TAMPA — Kids know what they're talking about when it comes to rating their own teachers.
That's an early finding from a two-year, $45 million effort by the Bill & Melinda Gates Foundation to videotape teachers in seven urban school districts across the country, including Hillsborough County, to find out what makes them effective.
Even before that videotaping has been completed or analyzed, the study's use of surveys suggests that students can be useful reporters on what's going on in their classrooms.
"Student perceptions are reliable, informative and predictive" of teacher effectiveness, said Thomas Kane, a Harvard University professor and deputy director of education programs at the Gates Foundation. "What we found is the students know."
In Hillsborough, around 720 teachers gave students surveys and extra tests last year, in addition to letting researchers videotape four lessons. While some of those teachers have retired or switched schools, the study is continuing this year in around 520 classes. The study is also being conducted in Memphis, Dallas, Charlotte, N.C., Denver, New York, and Pittsburgh.
Until now, teacher evaluations in such districts have generally been driven solely by a principal's visit to the classroom and have done a poor job of distinguishing between strong and weak teachers. In 2008 Hillsborough rated 99.5 percent of its teachers as satisfactory or outstanding.
This year the district has overhauled its evaluation system using a separate, $100 million grant from the Gates Foundation. Forty percent of teachers' ratings will be based on a three-year calculation of how much they contribute to each student's learning, based on test scores. The remainder will be based on evaluations by the principal and a peer evaluator.
Speaking in a conference call Friday, Kane said the national videotaping study should help researchers design teacher evaluation systems that don't rely solely on principals or test scores.
"The answer is to add in other measures to determine whether a teacher is effective," he added. "Student perceptions would help on that."
In the confidential surveys, students in the seven districts were asked whether they agreed or disagreed with statements such as: "We use time well in this class and we don't waste time," "In this class we learn a lot almost every day," and "Students in this class treat the teacher with respect."
The students ranged mostly from grades 4 through 8 and, Kane said, their responses tended to cluster in one direction or the other. In a quarter of the classrooms, around 70 percent of students said their teachers didn't waste time. But in another quarter of classrooms, less than a third of students agreed with that statement.
Classrooms that responded positively to such questions tended to do better on state tests like the Florida Comprehensive Assessment Test, Kane said.
And do students perform better if their teachers "teach to the test" and cram for the FCAT? Not at all.
"Those were not the classrooms that on average showed the larger student achievement gains on the state test," Kane said.
In another finding, most teachers whose students performed well on state tests did equally well on a more complex, problem-solving test the researchers gave to students.
But there was also a small group of teachers whose students performed better on the tougher test, suggesting that tests like the FCAT might not be capturing all of the things that effective teachers do in the classroom.

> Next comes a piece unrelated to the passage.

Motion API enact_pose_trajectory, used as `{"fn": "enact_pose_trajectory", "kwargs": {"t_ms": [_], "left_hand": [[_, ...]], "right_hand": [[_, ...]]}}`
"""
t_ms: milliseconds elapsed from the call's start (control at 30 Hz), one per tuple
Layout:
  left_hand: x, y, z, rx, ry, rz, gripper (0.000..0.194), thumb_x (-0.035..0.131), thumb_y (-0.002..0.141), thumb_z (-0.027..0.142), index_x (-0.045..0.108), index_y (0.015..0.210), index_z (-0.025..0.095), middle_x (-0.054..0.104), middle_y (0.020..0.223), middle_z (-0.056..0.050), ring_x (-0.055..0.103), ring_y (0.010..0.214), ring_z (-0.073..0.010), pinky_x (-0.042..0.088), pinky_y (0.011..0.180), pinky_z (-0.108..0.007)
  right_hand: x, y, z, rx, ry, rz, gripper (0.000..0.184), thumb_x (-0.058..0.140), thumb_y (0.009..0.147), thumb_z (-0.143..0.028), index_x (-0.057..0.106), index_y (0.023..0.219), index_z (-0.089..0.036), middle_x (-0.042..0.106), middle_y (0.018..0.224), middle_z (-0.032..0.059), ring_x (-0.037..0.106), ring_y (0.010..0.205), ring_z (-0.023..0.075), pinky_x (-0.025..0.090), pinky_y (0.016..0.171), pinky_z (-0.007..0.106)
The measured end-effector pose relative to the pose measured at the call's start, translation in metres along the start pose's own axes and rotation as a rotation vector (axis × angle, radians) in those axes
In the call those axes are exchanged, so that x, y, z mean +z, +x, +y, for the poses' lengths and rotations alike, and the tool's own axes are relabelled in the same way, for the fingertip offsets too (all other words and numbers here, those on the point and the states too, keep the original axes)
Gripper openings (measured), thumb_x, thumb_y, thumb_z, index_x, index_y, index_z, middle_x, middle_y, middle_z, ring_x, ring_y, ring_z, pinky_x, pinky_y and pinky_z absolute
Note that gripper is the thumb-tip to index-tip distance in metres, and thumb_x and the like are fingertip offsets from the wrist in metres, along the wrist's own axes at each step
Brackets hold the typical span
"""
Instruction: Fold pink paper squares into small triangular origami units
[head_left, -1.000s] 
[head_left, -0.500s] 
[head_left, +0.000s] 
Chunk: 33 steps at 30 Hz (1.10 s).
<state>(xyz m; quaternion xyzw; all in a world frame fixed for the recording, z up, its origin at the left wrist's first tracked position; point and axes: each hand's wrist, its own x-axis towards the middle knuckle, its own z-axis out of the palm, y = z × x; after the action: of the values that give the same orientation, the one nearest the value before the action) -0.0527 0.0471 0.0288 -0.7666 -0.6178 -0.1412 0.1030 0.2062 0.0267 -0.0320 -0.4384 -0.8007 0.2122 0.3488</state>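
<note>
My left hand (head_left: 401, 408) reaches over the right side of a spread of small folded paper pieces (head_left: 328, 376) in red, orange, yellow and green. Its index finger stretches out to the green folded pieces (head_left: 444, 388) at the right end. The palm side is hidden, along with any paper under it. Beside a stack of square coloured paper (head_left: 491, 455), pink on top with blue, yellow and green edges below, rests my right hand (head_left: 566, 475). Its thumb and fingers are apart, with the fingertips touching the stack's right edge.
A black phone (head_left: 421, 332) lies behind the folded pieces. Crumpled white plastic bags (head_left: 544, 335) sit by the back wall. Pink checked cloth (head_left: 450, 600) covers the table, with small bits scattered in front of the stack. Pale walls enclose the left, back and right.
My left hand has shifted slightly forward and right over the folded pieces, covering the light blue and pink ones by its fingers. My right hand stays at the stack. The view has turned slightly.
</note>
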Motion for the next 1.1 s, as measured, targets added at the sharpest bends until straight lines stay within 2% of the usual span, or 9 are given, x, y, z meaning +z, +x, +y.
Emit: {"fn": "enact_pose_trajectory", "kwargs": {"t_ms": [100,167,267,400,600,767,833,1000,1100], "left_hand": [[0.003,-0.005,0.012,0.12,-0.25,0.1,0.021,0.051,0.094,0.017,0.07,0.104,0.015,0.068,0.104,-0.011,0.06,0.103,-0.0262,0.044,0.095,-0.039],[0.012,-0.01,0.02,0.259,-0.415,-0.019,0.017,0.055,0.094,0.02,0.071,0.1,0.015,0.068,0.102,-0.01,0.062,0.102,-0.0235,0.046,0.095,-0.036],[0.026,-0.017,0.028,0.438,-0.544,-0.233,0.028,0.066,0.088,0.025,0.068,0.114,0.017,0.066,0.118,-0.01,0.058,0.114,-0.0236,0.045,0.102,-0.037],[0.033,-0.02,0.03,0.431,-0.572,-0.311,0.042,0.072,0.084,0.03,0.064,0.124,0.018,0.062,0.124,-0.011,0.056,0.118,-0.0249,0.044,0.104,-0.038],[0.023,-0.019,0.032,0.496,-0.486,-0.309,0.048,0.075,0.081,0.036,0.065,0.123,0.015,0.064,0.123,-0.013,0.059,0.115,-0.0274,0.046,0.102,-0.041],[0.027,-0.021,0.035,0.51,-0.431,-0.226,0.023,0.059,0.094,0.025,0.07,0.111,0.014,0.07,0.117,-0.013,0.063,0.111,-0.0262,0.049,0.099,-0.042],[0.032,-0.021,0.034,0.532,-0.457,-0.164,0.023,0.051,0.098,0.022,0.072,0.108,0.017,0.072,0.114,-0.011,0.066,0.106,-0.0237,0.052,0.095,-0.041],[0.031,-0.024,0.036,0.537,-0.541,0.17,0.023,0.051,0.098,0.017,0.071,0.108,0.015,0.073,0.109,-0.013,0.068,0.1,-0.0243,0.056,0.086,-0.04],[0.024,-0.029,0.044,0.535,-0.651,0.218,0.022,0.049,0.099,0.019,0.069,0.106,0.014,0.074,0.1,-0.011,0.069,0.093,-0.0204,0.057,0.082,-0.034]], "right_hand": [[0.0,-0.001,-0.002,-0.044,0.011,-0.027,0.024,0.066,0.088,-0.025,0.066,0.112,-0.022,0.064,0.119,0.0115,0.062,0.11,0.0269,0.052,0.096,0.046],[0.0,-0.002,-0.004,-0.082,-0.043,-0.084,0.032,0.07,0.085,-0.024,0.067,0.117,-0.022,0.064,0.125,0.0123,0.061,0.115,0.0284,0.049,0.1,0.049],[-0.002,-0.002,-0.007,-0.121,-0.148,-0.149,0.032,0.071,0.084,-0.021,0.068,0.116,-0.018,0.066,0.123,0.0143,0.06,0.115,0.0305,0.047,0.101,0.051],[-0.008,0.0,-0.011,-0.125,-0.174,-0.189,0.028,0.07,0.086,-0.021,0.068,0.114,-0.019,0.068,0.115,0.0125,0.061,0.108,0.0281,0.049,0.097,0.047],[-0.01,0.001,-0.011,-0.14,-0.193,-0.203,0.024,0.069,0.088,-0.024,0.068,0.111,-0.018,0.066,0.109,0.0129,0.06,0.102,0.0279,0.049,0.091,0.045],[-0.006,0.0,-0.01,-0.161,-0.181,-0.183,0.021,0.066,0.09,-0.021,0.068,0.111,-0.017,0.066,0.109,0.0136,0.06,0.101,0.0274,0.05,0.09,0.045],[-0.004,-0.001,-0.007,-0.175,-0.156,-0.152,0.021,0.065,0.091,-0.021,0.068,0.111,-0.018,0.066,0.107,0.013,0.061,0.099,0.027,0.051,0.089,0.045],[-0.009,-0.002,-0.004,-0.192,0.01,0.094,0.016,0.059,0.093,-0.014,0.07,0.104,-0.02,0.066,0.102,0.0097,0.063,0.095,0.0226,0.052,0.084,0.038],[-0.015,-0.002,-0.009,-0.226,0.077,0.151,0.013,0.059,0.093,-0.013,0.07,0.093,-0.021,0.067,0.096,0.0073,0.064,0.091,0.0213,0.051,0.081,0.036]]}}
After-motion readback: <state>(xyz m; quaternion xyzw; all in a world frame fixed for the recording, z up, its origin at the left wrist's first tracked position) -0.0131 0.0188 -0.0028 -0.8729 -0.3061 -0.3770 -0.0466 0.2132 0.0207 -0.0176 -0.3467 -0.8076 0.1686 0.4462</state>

By videotaping 13,000 lessons last year, and a similar number this year, researchers hope to shed more light on the traits of high-performing teachers. Such information could help principals do a better job of evaluating teachers by helping them to focus on what works, Kane said.
Organizing the study in Hillsborough and gaining parent consent for children to be videotaped required a massive effort, said district project coordinator Faychone Durant.
Teachers earned a $1,500 stipend out of a $2.2 million Gates grant for volunteering.
And the Hillsborough Education Foundation used around $370,000 of that money to gather parent consent forms from each participating student. Much of that was spent to give families a $10 gift card to McDonalds or AMC movies — a small incentive to return the forms.
"We did that in Hillsborough County because we are an active consent county," Durant said, referring to district policy. "We have to have every parent's consent, yes or no."
A small number of families declined to participate, and their children were seated in a "dead zone" out of view of the camera.
For Rebecca Fedele, an eighth-grade language arts teacher at Giunta Middle School, the program has already brought benefits. Just being able to watch herself teaching has been helpful, she said.
"You kind of get to see things through the students' eyes about your teaching," she said. "While you're watching it you think, 'Oh, I didn't explain that as well as I thought I did.'"
Students were a little nervous at first, but they soon forgot about the camera and behaved normally. Some acted out, and others showed off under the extra attention.
"After the first round of it, they kind of thought, 'Okay, this isn't as exciting as I thought it would be,' " said Fedele, 29.
It is, perhaps, more exciting for their teacher, now in her sixth year. She sees a chance to help her entire profession get a little bit better and reach a few more students.
"I'm really hoping it will provide some information on what does make a teacher effective," Fedele said. "It's not just knowing the subject matter or coming in and having a relationship with kids. It's a multitude of things."